Oh, you're right. I actually added an extra Carbon which is shifting the alkene to the left.

On the last step of your drawing, does a base attack the alpha hydrogen or does the beta OH group attack the alpha hydrogen and condensate off? Also, is heat or an acid required for this step or would it still happen (albeit slower) without heat or an acid?

And I think 4-6 is the Claisen Condensation?

I see. Yeah 5-6 use esters and I can see them more like Claisen Condenations.

Question 4 is kind of different though, it doesn't use an ester. I'm not sure if that means it would react any differently... I have it forming an acetal type structure.. not sure if that's remotely right.

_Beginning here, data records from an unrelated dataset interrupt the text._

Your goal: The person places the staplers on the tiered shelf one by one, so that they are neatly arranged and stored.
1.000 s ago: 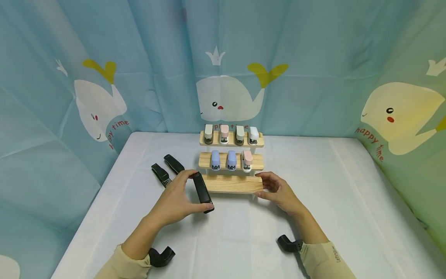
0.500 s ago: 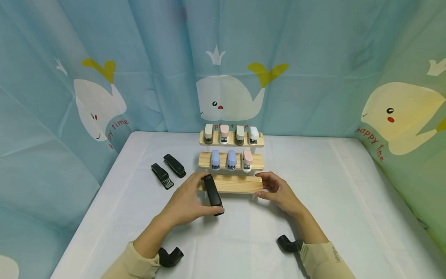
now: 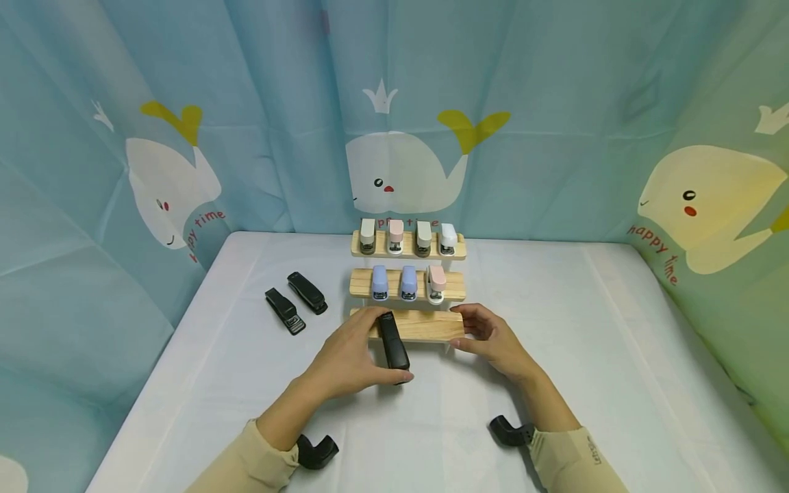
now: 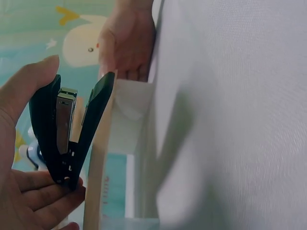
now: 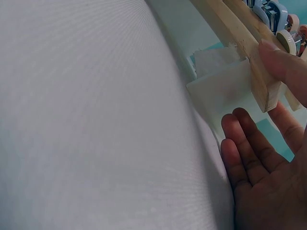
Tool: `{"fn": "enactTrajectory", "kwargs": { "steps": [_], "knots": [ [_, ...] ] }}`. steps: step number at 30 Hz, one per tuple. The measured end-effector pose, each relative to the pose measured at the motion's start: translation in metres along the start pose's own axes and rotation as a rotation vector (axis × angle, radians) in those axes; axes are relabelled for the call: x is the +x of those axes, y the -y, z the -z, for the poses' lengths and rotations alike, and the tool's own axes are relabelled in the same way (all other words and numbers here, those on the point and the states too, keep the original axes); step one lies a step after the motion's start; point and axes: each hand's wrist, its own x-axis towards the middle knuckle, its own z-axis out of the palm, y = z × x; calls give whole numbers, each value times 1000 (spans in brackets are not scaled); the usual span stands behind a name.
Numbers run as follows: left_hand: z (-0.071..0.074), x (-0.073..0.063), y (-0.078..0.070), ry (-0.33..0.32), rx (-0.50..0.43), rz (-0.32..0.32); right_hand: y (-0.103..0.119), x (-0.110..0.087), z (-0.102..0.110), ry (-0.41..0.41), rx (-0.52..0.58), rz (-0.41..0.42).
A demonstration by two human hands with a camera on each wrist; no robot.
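Observation:
My left hand holds a black stapler by its two ends, thumb at the near end and fingers at the far end. The left wrist view shows the stapler's arms spread apart, with the metal magazine between them. It hangs in front of the bottom step of a three-step wooden display rack. My right hand grips that step's right end, thumb in front and a finger behind; its other fingers extend below the board.
Two black staplers lie on the white table left of the rack. Mini staplers stand on the upper steps: two blue and one pink in the middle, several pale ones on top. A whale-print curtain hangs behind.
My left hand has carried the black stapler rightward, from beside the rack's left end to in front of the bottom step. My right hand has stayed on the step's right end.

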Motion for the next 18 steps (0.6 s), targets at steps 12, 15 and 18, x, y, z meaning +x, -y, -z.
{"fn": "enactTrajectory", "kwargs": {
  "steps": [12,15,18],
  "knots": [
    [-16,11,-9,20,30,-26,-1,0,0,4,-1,9],
    [-18,12,-10,22,23,-25,-1,0,0,0,-9,8],
    [-21,14,-11,27,18,-25,-1,0,0,-3,-17,6]
  ]
}}
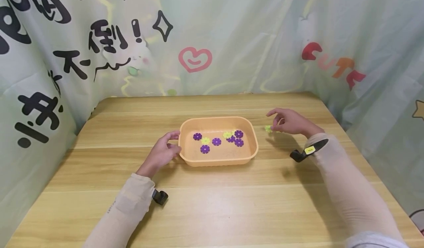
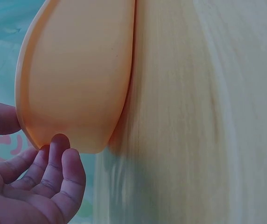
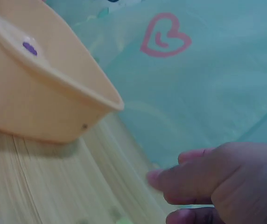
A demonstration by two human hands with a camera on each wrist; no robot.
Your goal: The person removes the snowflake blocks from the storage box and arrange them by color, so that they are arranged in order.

Oh! Interesting, that helps me figure out what happens to the reactive -(O-R) groups in 5 and 6. So they attack one of the alpha hydrogens and then water or acid reprotonates it to stop an equilibrium reversal, nice.


Appreciate the help!
 
Reaction 4, unlike the others, would first form a carboxylate (of the molecule on the left) rather than the enolate of the molecule on the right. The base would deprotonate that carboxylic acid.

Beyond that...maybe the carboxylate ion could act like a nucleophile and then attack the carbonyl carbon of the ketone on the right to produce what you've written...but I can't say I've seen that reaction before and I would think due to the stabilization, a carboxylate ion is a very weak nucleophile (and a ketone would not make the best electrophile to begin with). Most likely, reaction 4 would just end up with the same ketone you started with and a benzoate ion.